7.5.2. The Secretary keeps the original Minute Books. This record contains Minutes from all meetings of the Association and the Board.
7.5.3. The Board keeps and files all necessary books and records of the Association as required by the Bylaws, the Societies Act, or any other statute or laws.
7.5.4. A Member wishing to inspect the books or records of the Association must give reasonable notice to the President or the Secretary of the Association of his intention to so.

7.5.5. Unless otherwise permitted by the Board, such inspection will take place only at the Registered Office, or other regular business premises operated by the Association during
normal business hours.
7.5.6. All financial records of the Association are open for such inspection by the Members.
7.5.7. Other records of the Association are also open for inspection, except for records that the Board designates as confidential.
7.6 Borrowing Powers
7.6.1. The Association may borrow or raise funds to meet its objectives and operations providing the resolutions to borrow is passed at a duty constituted meeting of the Board
by at least two thirds (2/3) of the Board Members entitled to be present at such meeting.
7.7 Payments
7.7.1. No Member, Director or Officer of the Society receives any payment for his services as a Member, Director or Officer.
7.7.2. Reasonable expenses incurred while carrying out duties of the Society may be reimbursed upon Board approval.
7.8 Protection and Indemnity of Directors and Officers
7.8.1. Each Director or Officer holds office with protection from the Association. The Society indemnifies each Director or Officer against all costs or charges that result from any act
done in his role for the association. The Association does not protect any Director or Officer for acts of fraud, dishonesty or bad faith.
7.8.2. No Director or Officer is liable for the acts of any other Director, Officer or employee. No Director or Officer is responsible for any loss or damage due to the bankruptcy, judgment, or
Insolvency, or wrongful act of any person, firm or corporation dealing with the Society.

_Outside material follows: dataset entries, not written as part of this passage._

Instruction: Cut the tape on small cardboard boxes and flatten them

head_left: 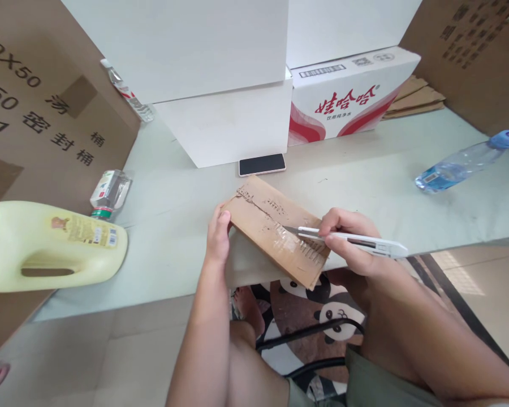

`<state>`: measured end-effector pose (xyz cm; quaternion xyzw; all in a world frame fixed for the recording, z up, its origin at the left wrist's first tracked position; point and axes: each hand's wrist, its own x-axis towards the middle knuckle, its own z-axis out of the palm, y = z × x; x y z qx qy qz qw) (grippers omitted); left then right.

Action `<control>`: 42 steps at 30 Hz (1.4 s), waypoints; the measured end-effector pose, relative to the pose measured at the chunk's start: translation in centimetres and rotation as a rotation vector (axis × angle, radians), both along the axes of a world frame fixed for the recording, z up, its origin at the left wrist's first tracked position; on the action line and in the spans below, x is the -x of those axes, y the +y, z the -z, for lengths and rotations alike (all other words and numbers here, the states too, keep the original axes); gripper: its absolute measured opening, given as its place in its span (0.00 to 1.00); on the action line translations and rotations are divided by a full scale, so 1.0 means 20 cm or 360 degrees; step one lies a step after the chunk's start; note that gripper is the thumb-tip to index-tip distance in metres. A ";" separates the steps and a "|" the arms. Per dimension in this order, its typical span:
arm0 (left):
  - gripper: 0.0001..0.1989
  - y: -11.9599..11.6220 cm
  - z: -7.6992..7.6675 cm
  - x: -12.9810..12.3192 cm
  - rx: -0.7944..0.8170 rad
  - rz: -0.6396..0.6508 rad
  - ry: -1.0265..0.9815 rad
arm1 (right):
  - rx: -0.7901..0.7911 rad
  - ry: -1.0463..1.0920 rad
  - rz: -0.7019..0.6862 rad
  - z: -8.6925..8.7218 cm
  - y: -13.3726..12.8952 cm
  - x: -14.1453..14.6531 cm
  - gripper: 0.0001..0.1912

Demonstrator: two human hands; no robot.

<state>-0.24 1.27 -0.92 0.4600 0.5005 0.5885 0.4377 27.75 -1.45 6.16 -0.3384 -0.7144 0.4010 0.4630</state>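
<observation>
A small brown cardboard box (258, 220), taped and torn along its top seam, lies tilted over the table's front edge. My left hand (218, 234) grips its left end, the thumb along the side and the other fingers partly hidden. In my right hand (350, 237) is a white utility knife (382, 246), held between thumb and fingers. Its blade is out and points left, with the tip at the box's top near the clear tape and the split seam. Whether the blade is in the cardboard I cannot tell.
A phone (262, 164) lies behind the box, before white cartons (224, 124) and a red-and-white carton (343, 102). At left are a yellow jug (89, 265) and a small clear bottle (111, 191); at right, a water bottle (458, 168). Large cardboard boxes (59, 73) flank the table.
</observation>
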 end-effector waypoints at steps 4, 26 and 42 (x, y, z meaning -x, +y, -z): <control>0.22 0.00 0.00 0.00 0.0015 0.0001 0.0002 | 0.0038 0.0180 -0.0047 0.05 0.00 -0.01 0.06; 0.23 0.00 0.00 -0.01 0.0008 0.0015 0.0054 | 0.0222 0.0305 -0.0075 0.07 0.00 -0.01 0.08; 0.22 0.00 -0.01 -0.01 0.0027 0.0016 0.0039 | 0.0338 0.0539 -0.0041 0.12 0.01 -0.01 0.09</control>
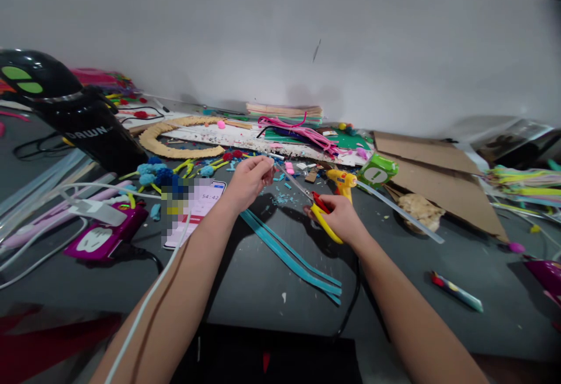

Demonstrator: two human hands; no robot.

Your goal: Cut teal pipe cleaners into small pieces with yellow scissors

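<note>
My right hand [339, 217] is closed around the handles of a pair of scissors [324, 224], yellow and red. Their metal blades point up and left toward my left hand [252, 179]. That hand is closed in a pinch near the blade tips; whatever its fingers hold is too small to make out. Below my hands, blue pipe cleaner strips [289, 255] lie on the dark table [272, 308]. Small blue clippings [284, 199] are scattered under the blades. Just behind my right hand is a yellow glue gun [343, 179] with a clear glue stick in its back.
On the left are a black bottle [94, 121], a phone [205, 203] and a purple power strip [105, 232] with white cables. Cardboard [442, 179], a green box [377, 170] and a lighter [456, 291] lie on the right. A white panel [280, 39] rises behind.
</note>
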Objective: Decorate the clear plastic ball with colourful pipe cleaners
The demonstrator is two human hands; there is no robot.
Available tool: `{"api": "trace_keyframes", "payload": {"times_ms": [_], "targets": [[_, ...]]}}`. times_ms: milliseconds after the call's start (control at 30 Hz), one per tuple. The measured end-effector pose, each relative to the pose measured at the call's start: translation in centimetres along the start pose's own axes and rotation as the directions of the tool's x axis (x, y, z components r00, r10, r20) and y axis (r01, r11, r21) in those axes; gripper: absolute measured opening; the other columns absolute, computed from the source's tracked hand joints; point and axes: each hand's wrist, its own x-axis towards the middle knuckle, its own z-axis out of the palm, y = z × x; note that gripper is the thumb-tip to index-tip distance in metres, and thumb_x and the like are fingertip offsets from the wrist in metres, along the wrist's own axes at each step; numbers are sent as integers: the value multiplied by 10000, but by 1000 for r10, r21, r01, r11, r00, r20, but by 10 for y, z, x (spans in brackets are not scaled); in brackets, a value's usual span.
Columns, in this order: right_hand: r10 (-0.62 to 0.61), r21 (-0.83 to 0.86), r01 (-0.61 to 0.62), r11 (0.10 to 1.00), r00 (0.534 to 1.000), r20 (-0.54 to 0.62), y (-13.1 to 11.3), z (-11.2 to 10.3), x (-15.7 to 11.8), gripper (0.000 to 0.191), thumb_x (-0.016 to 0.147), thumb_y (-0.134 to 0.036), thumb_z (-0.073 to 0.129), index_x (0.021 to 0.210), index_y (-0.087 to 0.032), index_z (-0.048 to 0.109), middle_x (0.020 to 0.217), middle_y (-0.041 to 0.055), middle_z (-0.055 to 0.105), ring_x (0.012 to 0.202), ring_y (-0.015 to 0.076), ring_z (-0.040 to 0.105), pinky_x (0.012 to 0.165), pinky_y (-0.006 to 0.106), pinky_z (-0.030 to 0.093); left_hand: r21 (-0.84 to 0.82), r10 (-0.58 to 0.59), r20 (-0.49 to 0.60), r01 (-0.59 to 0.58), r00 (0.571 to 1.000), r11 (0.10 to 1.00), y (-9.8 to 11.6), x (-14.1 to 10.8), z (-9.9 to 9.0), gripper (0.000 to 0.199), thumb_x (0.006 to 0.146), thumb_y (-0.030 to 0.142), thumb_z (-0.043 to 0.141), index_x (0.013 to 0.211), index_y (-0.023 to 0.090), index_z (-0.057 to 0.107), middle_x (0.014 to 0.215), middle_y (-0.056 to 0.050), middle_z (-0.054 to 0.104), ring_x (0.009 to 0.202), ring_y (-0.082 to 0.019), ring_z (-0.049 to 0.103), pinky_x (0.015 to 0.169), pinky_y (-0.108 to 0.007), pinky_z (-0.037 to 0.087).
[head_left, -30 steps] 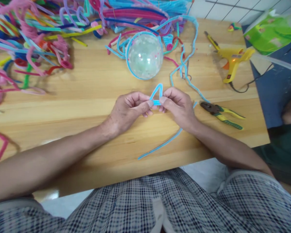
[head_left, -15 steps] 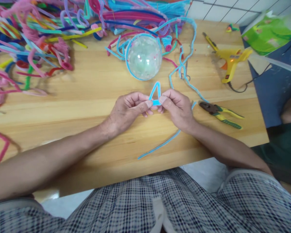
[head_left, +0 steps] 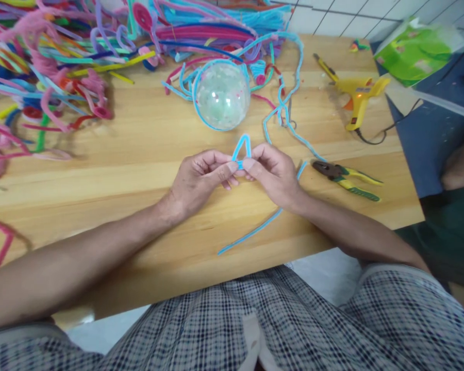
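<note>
A blue pipe cleaner (head_left: 241, 146), bent into a small triangle with its point away from me, is held between my two hands. My left hand (head_left: 201, 180) pinches its lower left corner between thumb and fingers. At the lower right corner my right hand (head_left: 274, 175) grips it the same way, and the two thumbs nearly meet. Just beyond the fingertips sits a clear ball (head_left: 222, 95) with a blue pipe cleaner round its rim. A loose blue pipe cleaner (head_left: 251, 234) lies on the table, partly hidden under my right hand.
Pliers (head_left: 344, 178) lie right of my right hand. Farther back are a yellow glue gun (head_left: 359, 98) with its cord and a yellow cutter knife (head_left: 325, 67). Many coloured pipe cleaners (head_left: 50, 77) heap at the back left. A person's leg (head_left: 460, 237) is at the right.
My thumbs have come closer together along the triangle's base, so less of it shows. The whole view has shifted slightly; the tools and ball lie as before.
</note>
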Motion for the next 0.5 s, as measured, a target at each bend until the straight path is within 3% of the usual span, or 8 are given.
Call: {"api": "trace_keyframes", "payload": {"times_ms": [200, 367, 500], "targets": [[-22, -48, 22, 999, 1000, -6, 4, 2, 1, 570, 973, -791, 755, 884, -245, 617, 760, -44, 626, 677, 122, 543, 625, 281, 443, 58, -20, -8, 21, 1000, 998, 2, -2, -1, 395, 857, 580, 992, 880, 228, 816, 774, -21, 830, 640, -146, 754, 635, -271, 648], [-30, 46, 27, 999, 997, 66, 3, -2, 3, 555, 958, -748, 808, 859, -226, 646, 720, -52, 646, 646, 110, 554, 631, 264, 455, 47, -37, 31, 35, 999, 998, 5, -5, -4, 364, 853, 545, 1006, 814, 234, 821, 758, -26, 835, 647, -147, 761, 645, -265, 652], [-55, 91, 51, 995, 997, 45, 2, -1, 3, 538, 952, -709, 839, 842, -217, 649, 705, -54, 658, 630, 101, 557, 615, 253, 437, 33, -40, 46, 39, 998, 999, 5, -3, -5, 365, 842, 547, 1013, 806, 232, 832, 779, -36, 852, 652, -142, 771, 639, -240, 652]]}}
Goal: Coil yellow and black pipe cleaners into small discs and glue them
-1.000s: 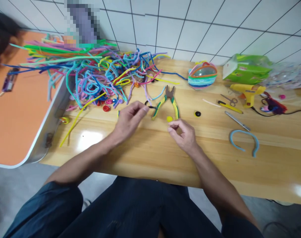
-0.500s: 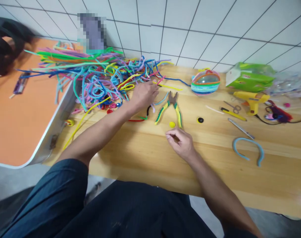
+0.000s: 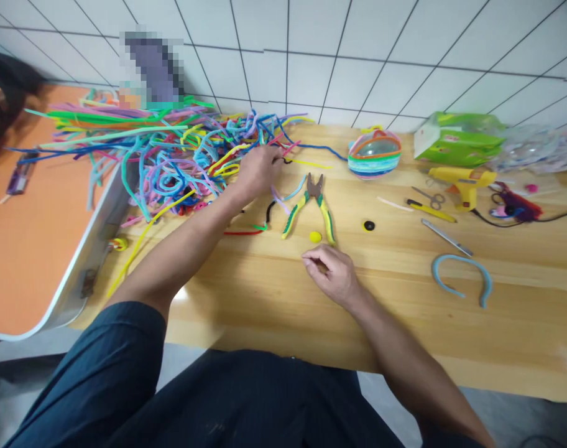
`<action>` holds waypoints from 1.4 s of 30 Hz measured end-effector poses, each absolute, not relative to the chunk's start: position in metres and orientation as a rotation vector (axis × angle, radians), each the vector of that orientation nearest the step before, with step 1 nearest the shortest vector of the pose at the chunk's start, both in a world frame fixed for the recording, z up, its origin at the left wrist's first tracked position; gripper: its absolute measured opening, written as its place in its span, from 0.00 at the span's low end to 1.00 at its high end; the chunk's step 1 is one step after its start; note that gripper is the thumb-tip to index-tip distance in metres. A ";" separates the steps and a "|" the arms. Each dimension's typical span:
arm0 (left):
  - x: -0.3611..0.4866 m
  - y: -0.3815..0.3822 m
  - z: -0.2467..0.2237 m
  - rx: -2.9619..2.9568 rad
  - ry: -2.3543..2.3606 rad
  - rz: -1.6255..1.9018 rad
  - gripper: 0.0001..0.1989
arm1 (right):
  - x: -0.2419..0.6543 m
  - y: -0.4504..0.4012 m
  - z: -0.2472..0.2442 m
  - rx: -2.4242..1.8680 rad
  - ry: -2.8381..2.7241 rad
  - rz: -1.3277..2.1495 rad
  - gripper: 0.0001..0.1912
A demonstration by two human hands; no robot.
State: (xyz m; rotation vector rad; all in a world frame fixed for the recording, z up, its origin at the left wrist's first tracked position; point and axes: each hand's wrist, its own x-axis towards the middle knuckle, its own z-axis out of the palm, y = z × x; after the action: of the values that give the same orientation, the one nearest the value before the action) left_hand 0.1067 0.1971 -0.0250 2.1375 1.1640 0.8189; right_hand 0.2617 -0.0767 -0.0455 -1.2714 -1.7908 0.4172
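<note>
My left hand (image 3: 260, 171) reaches to the right end of a tangled heap of colourful pipe cleaners (image 3: 166, 171), its fingers bent down and pressed together. A small black curl (image 3: 287, 161) shows at its fingertips; whether they grip it is unclear. My right hand (image 3: 332, 274) rests on the wooden table (image 3: 265, 292), thumb and fingers closed in a pinch; anything inside is hidden. Just beyond it lie pliers (image 3: 315, 202) with yellow-green handles spread apart, and a small yellow ball (image 3: 316, 237). Left of the pliers are short black (image 3: 268, 211), lilac and light blue pipe cleaner pieces.
A striped pipe cleaner basket-like piece (image 3: 374, 158) stands by the tiled wall. Rightward are a green packet (image 3: 460, 140), yellow glue gun (image 3: 465, 183), scissors (image 3: 435, 199), yellow cutter (image 3: 431, 210), silver pen-like tool (image 3: 446, 237), blue curved pipe cleaner (image 3: 463, 258) and black disc (image 3: 368, 226).
My left hand has drawn slightly back to the left, and its fingers have curled more at the heap's edge. My right hand stays closed near the pliers. The view has shifted slightly.
</note>
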 end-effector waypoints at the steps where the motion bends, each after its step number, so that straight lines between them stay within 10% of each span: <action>1: 0.101 0.191 -0.015 2.081 1.177 0.823 0.07 | 0.262 -0.077 -0.045 -1.287 -1.775 0.412 0.07; 11: 0.061 0.029 0.044 1.265 0.735 0.408 0.13 | 0.265 -0.081 -0.023 -1.247 -1.536 0.444 0.24; 16: 0.070 0.009 0.014 1.369 0.648 0.425 0.11 | 0.257 -0.080 -0.007 -1.308 -1.662 0.315 0.07; 31: 0.067 0.006 -0.010 1.170 0.808 0.847 0.20 | 0.255 -0.076 -0.009 -1.467 -1.587 0.592 0.08; 42: 0.043 0.027 -0.014 1.605 0.700 0.505 0.14 | 0.263 -0.079 -0.024 -1.476 -1.857 0.339 0.07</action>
State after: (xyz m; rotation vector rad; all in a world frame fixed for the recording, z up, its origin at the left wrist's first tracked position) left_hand 0.0427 0.0272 -0.0145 1.6050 0.7000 0.5052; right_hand 0.2631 -0.0788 -0.0235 -1.4760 -1.8569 0.3389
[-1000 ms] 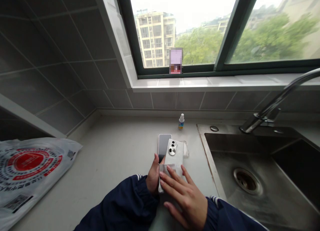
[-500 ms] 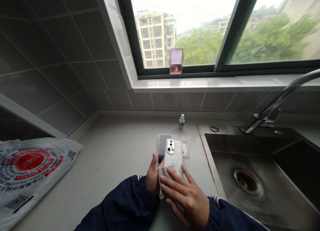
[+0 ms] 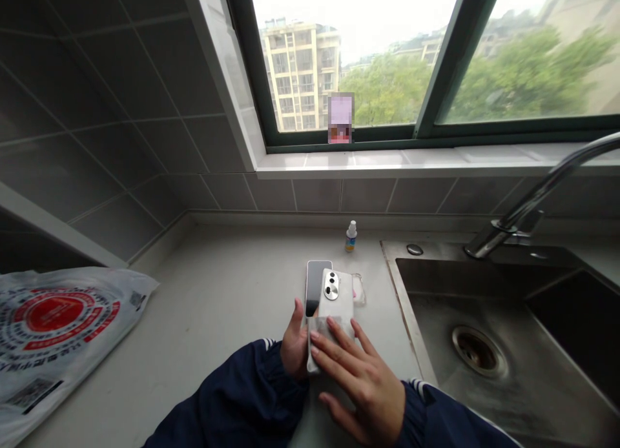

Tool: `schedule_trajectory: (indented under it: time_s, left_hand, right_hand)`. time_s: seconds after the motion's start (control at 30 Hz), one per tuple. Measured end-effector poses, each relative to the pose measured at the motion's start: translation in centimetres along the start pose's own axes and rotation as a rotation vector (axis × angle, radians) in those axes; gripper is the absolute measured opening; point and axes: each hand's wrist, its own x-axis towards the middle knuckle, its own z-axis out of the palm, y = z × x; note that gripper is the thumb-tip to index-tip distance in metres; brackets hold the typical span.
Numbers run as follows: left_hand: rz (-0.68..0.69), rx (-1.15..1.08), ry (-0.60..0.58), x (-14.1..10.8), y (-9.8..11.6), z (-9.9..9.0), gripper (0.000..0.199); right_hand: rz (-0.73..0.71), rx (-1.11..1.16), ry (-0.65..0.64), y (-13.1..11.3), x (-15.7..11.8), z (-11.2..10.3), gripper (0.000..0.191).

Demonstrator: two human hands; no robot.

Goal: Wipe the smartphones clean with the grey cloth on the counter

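Observation:
A white smartphone (image 3: 343,299), back side up with its camera block at the top, rests in my left hand (image 3: 294,345). That hand cups the phone from below and the left, thumb raised, its other fingers mostly hidden underneath. My right hand (image 3: 361,377) lies over the lower part of the phone. Its extended fingers press a grey wiping cloth (image 3: 314,348) against the back. Beyond the held phone, a second phone (image 3: 316,281) lies on the counter, dark screen up. Partly hidden on the right is a clear phone case (image 3: 359,289).
A small white spray bottle (image 3: 351,237) stands behind the phones on the pale counter (image 3: 232,299). To the right are a steel sink (image 3: 436,332) and a curved faucet (image 3: 533,193). A printed plastic bag (image 3: 58,325) lies at the left. The window (image 3: 378,61) is ahead.
My right hand has shifted slightly with the cloth, whose lower edge has moved up a little. My left hand keeps hold of the phone in nearly the same place.

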Motion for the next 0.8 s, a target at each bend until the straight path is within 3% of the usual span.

No Director or officer is liable for any loss due to an oversight or error in damage
by an act in his role for the Association, unless the act is fraud, dishonesty or bad faith.
7.8.3. Directors or Officers can rely on the accuracy of any statement or report prepared by the Association’s Treasurer. Directors or Officers are not held liable for any loss or
as a result of acting on that statement or report.

ARTLE 8 – AMENDING THE BYLAWS

8.1 These Bylaws may be cancelled, altered or added to by a Special Resolution at any Annual General or Special General meeting of the Association.
8.2 The fourteen (14) days’ notice of the Annual General or Special General meeting of the Association must include details of the proposed resolution to change the Bylaws.
8.3 The amended bylaws take effect after approval of the Special Resolution at the Annual General Meeting of Special General Meeting and acceptance by the Corporate Registry of Alberta.

ARTICLE 9 – DISTRIBUTING ASSETS AND DISSOLVING THE ASSOCIATION

9.1 The Association does not pay any dividends or distribute its property among its Members.
9.2 If the Association is dissolved, any funds or assets remaining after paying all debts are to be paid to a registered and incorporated Canadian charitable organization. Members select this organization by Special Resolution. In no event do any members receive any assets of the Association.